**What you are asked to do**
Show every line from the data below that includes "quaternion".

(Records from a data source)
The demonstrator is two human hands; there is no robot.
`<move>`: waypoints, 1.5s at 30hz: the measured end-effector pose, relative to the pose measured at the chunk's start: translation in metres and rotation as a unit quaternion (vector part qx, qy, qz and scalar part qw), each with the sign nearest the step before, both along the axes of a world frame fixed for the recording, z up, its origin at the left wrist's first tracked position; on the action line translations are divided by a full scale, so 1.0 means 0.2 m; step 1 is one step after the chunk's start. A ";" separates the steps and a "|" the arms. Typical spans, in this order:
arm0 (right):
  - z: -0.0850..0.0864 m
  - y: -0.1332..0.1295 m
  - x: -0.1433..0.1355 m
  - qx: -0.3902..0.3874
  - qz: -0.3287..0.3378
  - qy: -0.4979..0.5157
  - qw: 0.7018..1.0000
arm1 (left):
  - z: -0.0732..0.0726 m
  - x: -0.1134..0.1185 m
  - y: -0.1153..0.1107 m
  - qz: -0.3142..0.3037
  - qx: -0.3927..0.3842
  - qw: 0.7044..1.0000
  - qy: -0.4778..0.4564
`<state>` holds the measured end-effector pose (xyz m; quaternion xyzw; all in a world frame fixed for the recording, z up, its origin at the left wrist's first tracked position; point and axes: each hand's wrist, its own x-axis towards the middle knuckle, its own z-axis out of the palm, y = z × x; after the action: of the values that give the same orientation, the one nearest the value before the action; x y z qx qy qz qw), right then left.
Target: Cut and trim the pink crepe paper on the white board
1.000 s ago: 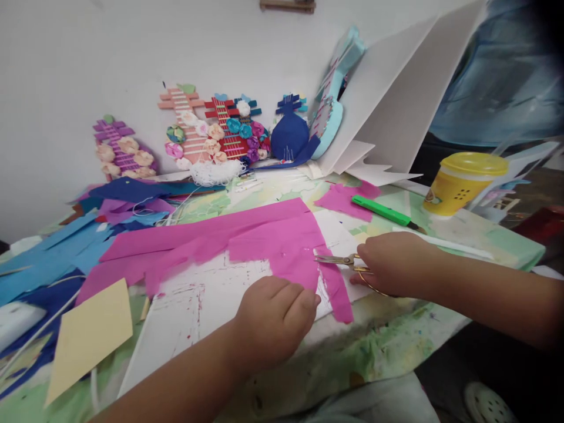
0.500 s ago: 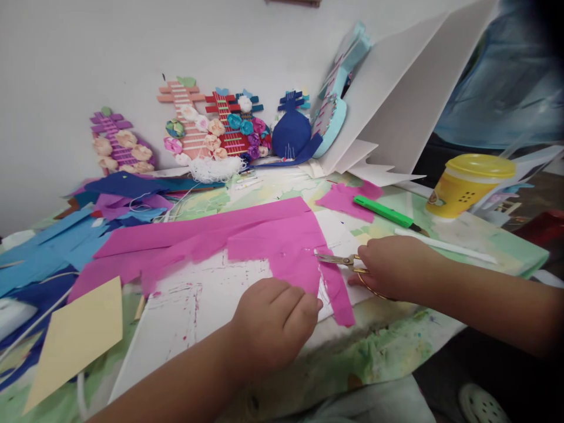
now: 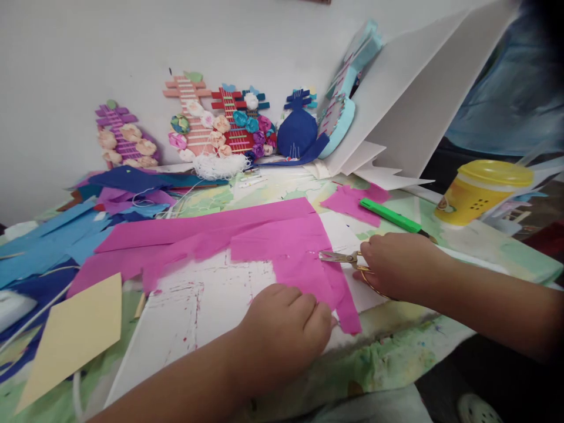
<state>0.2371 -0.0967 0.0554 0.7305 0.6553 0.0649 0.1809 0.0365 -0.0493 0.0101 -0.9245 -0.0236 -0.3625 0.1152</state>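
Observation:
Magenta paper (image 3: 299, 276) lies over a white board (image 3: 176, 317) that bears reddish marks. My left hand (image 3: 288, 323) is closed at the paper's lower edge, its fingertips curled down and partly hidden. At the right, my right hand (image 3: 392, 264) is wrapped round the gold handles of small scissors (image 3: 341, 257). Their blades point left and meet the magenta paper near its right side, where a strip hangs toward the table's front edge.
A green cutter (image 3: 390, 216) and a yellow cup (image 3: 484, 191) are at the right. Blue and purple scraps (image 3: 74, 229) and a cream sheet (image 3: 74, 341) lie left. Decorated instrument shapes (image 3: 297, 132) lean on the wall behind, beside folded white boards (image 3: 405, 88).
My left hand has shifted slightly right and down along the paper. The gap between strip and sheet has narrowed. The scissors remain at the same part of the paper.

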 end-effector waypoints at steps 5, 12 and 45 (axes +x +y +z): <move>0.03 0.05 0.04 -0.011 0.034 -0.024 0.999 | 0.02 -0.01 0.01 -0.003 -0.062 0.997 0.048; 0.09 0.14 0.08 -0.039 0.097 -0.051 0.993 | 0.02 -0.02 0.10 0.084 -0.154 0.985 0.007; 0.11 0.23 0.09 -0.113 0.062 -0.096 0.987 | 0.00 -0.02 0.18 0.141 -0.133 0.981 0.034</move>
<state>0.2546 -0.0503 0.0782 0.6535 0.6823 0.0710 0.3200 0.0320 -0.0129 0.0100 -0.9306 -0.1976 -0.3051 0.0420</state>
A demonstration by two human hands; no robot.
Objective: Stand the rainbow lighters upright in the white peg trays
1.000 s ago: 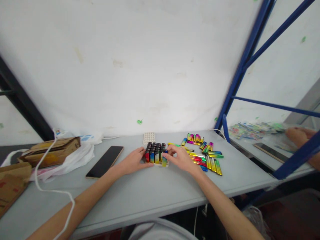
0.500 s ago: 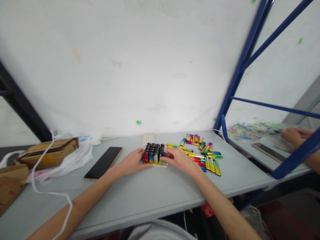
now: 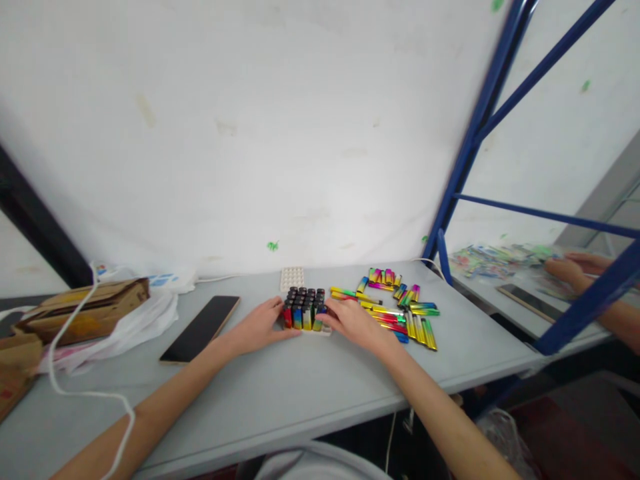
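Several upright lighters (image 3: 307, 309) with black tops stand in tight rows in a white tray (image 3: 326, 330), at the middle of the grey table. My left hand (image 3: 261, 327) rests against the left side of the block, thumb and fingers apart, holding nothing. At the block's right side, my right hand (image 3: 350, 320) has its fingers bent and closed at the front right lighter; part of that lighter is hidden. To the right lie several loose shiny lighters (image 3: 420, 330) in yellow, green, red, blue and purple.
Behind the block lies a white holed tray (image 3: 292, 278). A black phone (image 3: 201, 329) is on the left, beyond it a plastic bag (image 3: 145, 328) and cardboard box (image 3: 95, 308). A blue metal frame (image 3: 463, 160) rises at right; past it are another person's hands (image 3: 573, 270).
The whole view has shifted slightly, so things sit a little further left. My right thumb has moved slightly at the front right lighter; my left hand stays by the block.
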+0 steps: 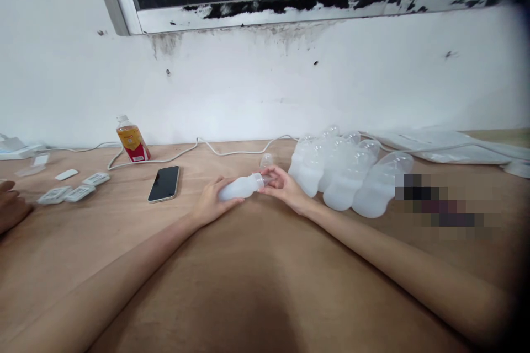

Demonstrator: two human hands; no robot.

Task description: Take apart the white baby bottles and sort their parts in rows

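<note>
Over the wooden table, my left hand [215, 201] is wrapped round the body of a frosted white plastic bottle [240, 188], which lies tilted sideways with its neck to the right. My right hand [285, 190] pinches a clear dome cap [270, 180] at the neck end; whether the cap is seated there I cannot tell. Just behind the hands, a loose clear dome cap [266, 160] rests on the table. To the right of my right hand lies a cluster of several similar frosted bottles [338, 190] with clear domed tops.
A dark phone [164, 183] and a drink bottle [133, 140] are on the left. A white cable [236, 153] runs along the wall. Several small white cases [79, 193] lie near another person's hand [12, 207]. A plastic bag [439, 146] lies at the back right.
</note>
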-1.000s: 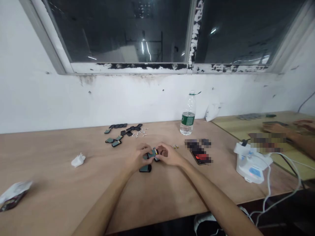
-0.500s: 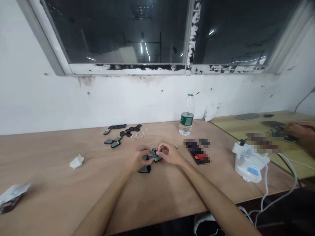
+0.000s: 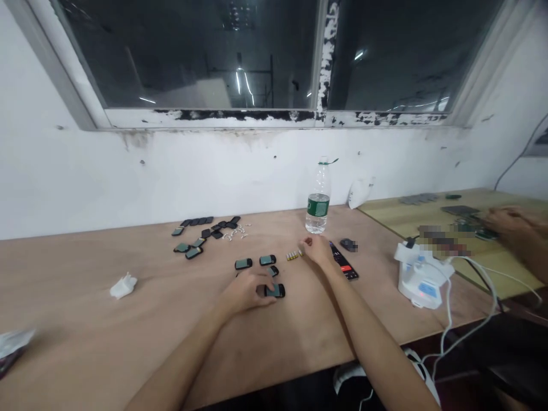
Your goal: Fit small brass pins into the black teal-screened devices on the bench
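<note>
My left hand (image 3: pixel 245 294) is closed, thumb and fingers gripping the edge of a small black case with a grey-green panel (image 3: pixel 276 290) on the table. Just beyond the fingers lie similar cases: one to the left (image 3: pixel 244 264), another farther back (image 3: pixel 268 260), and a third partly hidden behind the fingertips (image 3: pixel 273 271). My right hand (image 3: pixel 317 251) is closed, with its fingers curled beside a short row of small yellow-and-silver cylinders (image 3: pixel 293 256). Whether the fingertips hold one of these is too small to tell.
More black cases (image 3: pixel 217 228) and small white pieces (image 3: pixel 233 233) lie at the back left. A water bottle (image 3: pixel 318 208) stands behind my right hand, a phone (image 3: pixel 346 267) beside it. A white device with cables (image 3: pixel 422 279) and another person's hands (image 3: pixel 509 220) are at right.
My hands were together over the cases; now my right hand has moved right to the cylinders. My left hand grips a case nearer the front edge. The view has shifted slightly.
</note>
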Tool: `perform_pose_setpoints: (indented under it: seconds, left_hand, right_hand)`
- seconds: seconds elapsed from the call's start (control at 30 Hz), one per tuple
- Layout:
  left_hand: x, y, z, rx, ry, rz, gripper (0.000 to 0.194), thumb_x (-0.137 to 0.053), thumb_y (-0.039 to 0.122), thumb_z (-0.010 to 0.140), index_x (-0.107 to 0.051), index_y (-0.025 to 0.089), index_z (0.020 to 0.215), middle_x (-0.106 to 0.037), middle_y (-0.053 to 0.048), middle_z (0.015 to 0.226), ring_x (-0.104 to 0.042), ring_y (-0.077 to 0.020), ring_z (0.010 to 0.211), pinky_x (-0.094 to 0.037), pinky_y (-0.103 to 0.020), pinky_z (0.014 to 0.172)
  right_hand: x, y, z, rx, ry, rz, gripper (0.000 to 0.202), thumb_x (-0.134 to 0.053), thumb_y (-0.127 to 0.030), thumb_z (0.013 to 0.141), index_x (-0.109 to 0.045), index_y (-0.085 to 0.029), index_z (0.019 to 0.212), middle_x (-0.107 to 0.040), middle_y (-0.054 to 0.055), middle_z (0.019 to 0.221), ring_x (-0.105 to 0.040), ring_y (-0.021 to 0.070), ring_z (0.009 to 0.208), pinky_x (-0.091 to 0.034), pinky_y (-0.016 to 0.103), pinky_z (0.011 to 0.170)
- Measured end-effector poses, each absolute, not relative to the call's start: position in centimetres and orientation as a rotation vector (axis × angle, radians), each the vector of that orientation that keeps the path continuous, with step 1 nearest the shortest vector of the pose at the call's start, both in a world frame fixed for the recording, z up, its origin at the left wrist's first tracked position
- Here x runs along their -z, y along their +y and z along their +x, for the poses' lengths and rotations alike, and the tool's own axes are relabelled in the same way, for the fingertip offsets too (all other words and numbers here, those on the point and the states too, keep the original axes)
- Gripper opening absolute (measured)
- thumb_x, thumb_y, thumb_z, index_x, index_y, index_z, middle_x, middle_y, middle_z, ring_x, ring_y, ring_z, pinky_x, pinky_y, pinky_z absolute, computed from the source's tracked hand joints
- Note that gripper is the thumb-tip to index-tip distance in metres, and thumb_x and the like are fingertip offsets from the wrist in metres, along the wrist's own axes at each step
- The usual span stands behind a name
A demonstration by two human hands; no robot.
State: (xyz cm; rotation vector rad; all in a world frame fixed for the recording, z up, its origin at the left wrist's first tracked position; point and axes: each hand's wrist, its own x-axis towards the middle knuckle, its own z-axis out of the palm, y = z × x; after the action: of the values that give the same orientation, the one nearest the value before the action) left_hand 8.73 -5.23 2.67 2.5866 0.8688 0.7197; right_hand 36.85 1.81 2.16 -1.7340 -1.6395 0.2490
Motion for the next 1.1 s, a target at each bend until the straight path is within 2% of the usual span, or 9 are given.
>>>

**Result**
`<move>`: waypoints, 1.5s at 30hz: the measured end-effector pose, relative to the pose measured at the chunk's start: translation in metres and rotation as a unit quaternion (vector part qx, qy, qz and scalar part qw), each with the sign nearest the step before, both along the axes of a world frame fixed for the recording, z up, its origin at the left wrist's first tracked position; on the action line translations are divided by a full scale, so 1.0 means 0.2 m; step 1 is one step after the chunk's start. A ";" separates the steps and a "|" the arms. Typical spans, in this order:
`<state>` holds the measured end-effector pose (xyz m; quaternion xyzw; all in a world frame fixed for the recording, z up, its origin at the left wrist's first tracked position; point and axes: each hand's wrist, its own x-axis towards the middle knuckle, its own z-axis out of the palm, y = z × x; after the action: of the values that give the same orientation, the one nearest the value before the action; x y z qx qy qz qw), right then left.

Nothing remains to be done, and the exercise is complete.